--- ACTIVITY ---
Filter the records below and copy every line containing the word "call".

* * *

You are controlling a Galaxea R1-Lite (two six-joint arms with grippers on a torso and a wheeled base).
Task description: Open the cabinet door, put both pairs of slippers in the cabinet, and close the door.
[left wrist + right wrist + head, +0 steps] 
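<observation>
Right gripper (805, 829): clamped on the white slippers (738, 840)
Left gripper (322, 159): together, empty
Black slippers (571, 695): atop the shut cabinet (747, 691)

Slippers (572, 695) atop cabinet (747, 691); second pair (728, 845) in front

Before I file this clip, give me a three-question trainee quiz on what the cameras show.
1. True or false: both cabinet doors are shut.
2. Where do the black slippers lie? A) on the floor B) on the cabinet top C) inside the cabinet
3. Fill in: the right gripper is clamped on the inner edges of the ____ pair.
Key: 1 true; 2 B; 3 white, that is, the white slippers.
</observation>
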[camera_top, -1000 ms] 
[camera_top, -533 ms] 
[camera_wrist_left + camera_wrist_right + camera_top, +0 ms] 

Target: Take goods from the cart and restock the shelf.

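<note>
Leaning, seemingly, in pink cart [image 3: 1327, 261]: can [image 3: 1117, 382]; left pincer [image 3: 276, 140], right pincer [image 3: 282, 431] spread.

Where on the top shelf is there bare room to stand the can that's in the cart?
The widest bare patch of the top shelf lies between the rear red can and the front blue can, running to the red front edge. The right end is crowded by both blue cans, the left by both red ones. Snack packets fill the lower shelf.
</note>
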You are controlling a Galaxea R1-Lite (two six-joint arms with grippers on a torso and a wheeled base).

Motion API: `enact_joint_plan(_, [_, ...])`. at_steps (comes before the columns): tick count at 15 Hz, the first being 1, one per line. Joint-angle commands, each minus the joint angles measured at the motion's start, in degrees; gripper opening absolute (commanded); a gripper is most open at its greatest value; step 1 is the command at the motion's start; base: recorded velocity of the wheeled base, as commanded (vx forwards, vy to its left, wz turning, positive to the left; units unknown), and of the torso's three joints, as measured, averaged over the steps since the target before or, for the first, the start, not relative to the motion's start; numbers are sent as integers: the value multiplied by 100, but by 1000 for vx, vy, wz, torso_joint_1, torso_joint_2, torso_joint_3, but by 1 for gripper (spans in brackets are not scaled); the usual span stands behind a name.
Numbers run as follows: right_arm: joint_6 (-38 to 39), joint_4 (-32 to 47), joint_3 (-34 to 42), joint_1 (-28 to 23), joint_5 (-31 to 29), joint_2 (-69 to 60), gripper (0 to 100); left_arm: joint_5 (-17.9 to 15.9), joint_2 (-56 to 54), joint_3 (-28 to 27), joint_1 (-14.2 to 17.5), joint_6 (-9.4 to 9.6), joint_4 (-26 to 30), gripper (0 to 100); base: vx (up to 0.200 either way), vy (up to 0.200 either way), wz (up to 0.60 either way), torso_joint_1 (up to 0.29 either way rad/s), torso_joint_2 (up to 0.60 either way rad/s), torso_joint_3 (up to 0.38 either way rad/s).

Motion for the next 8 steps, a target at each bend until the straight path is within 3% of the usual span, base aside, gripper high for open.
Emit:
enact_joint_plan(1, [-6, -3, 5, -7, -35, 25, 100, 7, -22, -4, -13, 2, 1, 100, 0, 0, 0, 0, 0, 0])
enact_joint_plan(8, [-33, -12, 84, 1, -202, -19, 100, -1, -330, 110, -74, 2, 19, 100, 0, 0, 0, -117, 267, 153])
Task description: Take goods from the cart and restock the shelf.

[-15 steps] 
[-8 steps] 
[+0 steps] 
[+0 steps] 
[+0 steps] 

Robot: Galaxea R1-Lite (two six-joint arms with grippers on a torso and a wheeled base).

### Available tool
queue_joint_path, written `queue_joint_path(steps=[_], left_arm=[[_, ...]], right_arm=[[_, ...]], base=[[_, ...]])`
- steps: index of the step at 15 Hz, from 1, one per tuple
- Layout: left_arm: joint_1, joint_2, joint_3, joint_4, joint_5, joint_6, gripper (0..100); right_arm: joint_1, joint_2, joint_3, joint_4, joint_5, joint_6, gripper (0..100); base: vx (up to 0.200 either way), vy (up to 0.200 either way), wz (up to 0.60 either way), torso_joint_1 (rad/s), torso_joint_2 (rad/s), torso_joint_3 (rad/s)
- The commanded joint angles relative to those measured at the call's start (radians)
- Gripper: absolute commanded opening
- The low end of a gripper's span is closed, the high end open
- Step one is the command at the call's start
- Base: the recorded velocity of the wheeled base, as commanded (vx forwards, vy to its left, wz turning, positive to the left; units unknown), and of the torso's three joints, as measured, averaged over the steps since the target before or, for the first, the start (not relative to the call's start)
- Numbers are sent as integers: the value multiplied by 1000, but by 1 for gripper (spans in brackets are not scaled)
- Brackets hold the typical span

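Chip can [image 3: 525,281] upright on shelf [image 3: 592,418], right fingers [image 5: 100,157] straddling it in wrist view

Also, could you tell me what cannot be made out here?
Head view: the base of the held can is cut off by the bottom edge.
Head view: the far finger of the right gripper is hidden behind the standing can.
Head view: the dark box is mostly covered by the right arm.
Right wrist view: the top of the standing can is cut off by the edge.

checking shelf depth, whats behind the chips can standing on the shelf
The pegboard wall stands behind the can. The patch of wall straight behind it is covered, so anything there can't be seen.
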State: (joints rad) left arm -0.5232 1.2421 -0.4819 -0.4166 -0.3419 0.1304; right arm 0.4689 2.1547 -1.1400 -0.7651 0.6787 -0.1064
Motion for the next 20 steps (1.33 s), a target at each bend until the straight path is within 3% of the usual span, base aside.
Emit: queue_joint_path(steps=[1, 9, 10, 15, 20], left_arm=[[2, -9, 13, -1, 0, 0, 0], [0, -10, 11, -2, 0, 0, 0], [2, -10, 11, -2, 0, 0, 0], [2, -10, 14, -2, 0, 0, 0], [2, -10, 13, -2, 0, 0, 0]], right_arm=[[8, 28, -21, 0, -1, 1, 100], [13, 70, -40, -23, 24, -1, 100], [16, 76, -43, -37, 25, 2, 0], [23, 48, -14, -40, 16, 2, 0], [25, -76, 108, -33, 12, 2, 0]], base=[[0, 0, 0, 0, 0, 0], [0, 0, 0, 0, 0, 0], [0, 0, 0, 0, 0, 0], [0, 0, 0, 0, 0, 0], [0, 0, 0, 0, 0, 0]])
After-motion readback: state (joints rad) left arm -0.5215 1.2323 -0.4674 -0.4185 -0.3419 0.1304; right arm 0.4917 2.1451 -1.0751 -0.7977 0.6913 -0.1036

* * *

--- RESPONSE BELOW ---
- The commanded joint angles relative to those measured at the call's start (radians)
- Step one is the command at the call's start
- Base: the recorded velocity of the wheeled base, as commanded (vx forwards, vy to its left, wz turning, positive to the left; units unknown), and of the torso's three joints, as measured, averaged over the steps since the target before or, for the first, the start (not relative to the call's start)

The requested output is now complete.